Brief
Return all the lines below exactly. Any picture among them is omitted.

++++

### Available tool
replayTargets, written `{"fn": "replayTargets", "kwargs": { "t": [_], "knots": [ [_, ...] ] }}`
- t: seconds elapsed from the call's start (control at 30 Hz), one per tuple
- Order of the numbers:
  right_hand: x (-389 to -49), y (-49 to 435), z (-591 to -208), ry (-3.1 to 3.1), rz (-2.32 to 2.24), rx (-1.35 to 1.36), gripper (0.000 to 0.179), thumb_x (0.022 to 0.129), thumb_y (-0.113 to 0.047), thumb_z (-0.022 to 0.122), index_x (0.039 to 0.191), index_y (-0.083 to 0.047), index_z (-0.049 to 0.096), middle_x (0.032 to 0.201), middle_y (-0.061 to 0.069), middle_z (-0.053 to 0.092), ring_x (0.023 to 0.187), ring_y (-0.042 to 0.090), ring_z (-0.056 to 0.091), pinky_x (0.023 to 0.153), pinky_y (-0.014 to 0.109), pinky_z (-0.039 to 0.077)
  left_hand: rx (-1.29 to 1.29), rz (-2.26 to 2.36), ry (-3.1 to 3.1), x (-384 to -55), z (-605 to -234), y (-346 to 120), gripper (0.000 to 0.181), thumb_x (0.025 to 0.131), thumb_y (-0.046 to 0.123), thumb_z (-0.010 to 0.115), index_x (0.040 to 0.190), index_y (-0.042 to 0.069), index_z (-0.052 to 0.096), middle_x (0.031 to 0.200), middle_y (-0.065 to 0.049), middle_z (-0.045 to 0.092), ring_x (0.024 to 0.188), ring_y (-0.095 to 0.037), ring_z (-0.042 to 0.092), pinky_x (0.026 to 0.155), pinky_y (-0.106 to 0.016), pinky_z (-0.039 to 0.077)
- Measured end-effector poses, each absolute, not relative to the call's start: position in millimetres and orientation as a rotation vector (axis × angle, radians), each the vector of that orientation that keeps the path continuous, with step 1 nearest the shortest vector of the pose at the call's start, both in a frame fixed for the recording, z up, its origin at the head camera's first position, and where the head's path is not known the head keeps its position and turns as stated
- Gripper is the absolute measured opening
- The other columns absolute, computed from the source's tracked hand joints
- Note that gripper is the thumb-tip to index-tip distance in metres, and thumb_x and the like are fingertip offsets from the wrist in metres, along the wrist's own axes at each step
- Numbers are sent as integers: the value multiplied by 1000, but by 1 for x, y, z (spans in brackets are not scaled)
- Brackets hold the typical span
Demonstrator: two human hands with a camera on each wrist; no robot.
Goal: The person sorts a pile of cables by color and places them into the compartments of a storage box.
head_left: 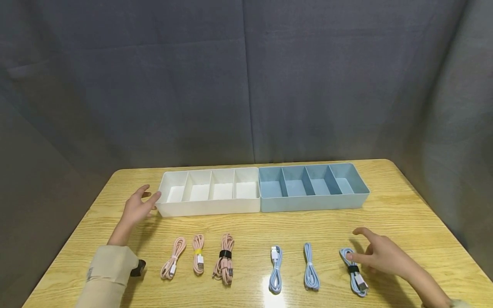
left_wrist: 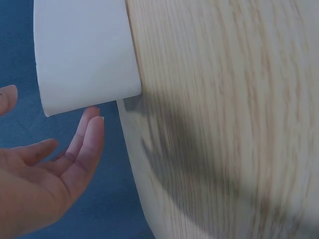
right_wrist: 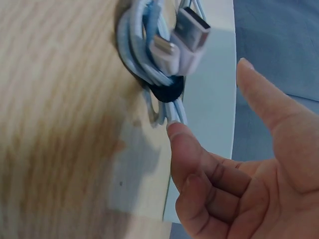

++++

Exercise answer
### Available tool
replayTargets, written `{"fn": "replayTargets", "kwargs": { "t": [_], "knots": [ [_, ...] ] }}`
- t: seconds elapsed from the call's start (control at 30 Hz), one per tuple
- Order of the numbers:
  right_hand: x (-389 to -49), y (-49 to 435), z (-591 to -208), ry (-3.1 to 3.1), rz (-2.32 to 2.24), rx (-1.35 to 1.36), gripper (0.000 to 0.179), thumb_x (0.022 to 0.129), thumb_y (-0.113 to 0.047), thumb_z (-0.022 to 0.122), index_x (0.039 to 0.191), index_y (-0.083 to 0.047), index_z (-0.049 to 0.096), middle_x (0.032 to 0.201), middle_y (-0.061 to 0.069), middle_z (-0.053 to 0.092), ring_x (0.023 to 0.187), ring_y (-0.042 to 0.090), ring_z (-0.056 to 0.091), pinky_x (0.023 to 0.153), pinky_y (-0.014 to 0.109), pinky_z (-0.039 to 0.077)
  left_hand: rx (-1.29 to 1.29), rz (-2.26 to 2.36), ry (-3.1 to 3.1), x (-384 to -55), z (-605 to -234), y (-346 to 120), gripper (0.000 to 0.181), thumb_x (0.025 to 0.131), thumb_y (-0.046 to 0.123), thumb_z (-0.010 to 0.115), index_x (0.040 to 0.190), index_y (-0.042 to 0.069), index_z (-0.052 to 0.096), middle_x (0.031 to 0.200), middle_y (-0.065 to 0.049), middle_z (-0.045 to 0.092), ring_x (0.024 to 0.188), ring_y (-0.095 to 0.037), ring_z (-0.042 to 0.092), pinky_x (0.026 to 0.155), pinky_y (-0.106 to 0.016), pinky_z (-0.039 to 0.077)
- Measured end-effector poses, each absolute, not relative to the call's start: position in millimetres and orientation as a rotation vector (axis × angle, radians), each the vector of that orientation that keeps the path continuous, with step 1 nearest the shortest vector of the pose at the call's start, both in a frame fixed for the recording, z up, its origin at the head camera's first position, and where the head's path is not known the head keeps its position and turns as stated
- Gripper is the absolute measured opening
- The other columns absolute, computed from the source's tracked hand joints
- Note that gripper is the thumb-tip to index-tip distance in metres, and thumb_x and the like are fingertip offsets from the wrist in metres, along the wrist's own axes at each step
- Numbers are sent as integers: the value multiplied by 1000, but by 1 for x, y, z (spans in brackets are not scaled)
- Brackets hold the typical span
Demonstrator: two human hands with a camera on each wrist; no robot.
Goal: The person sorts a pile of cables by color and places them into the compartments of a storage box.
head_left: 
left_wrist: 
right_wrist: 

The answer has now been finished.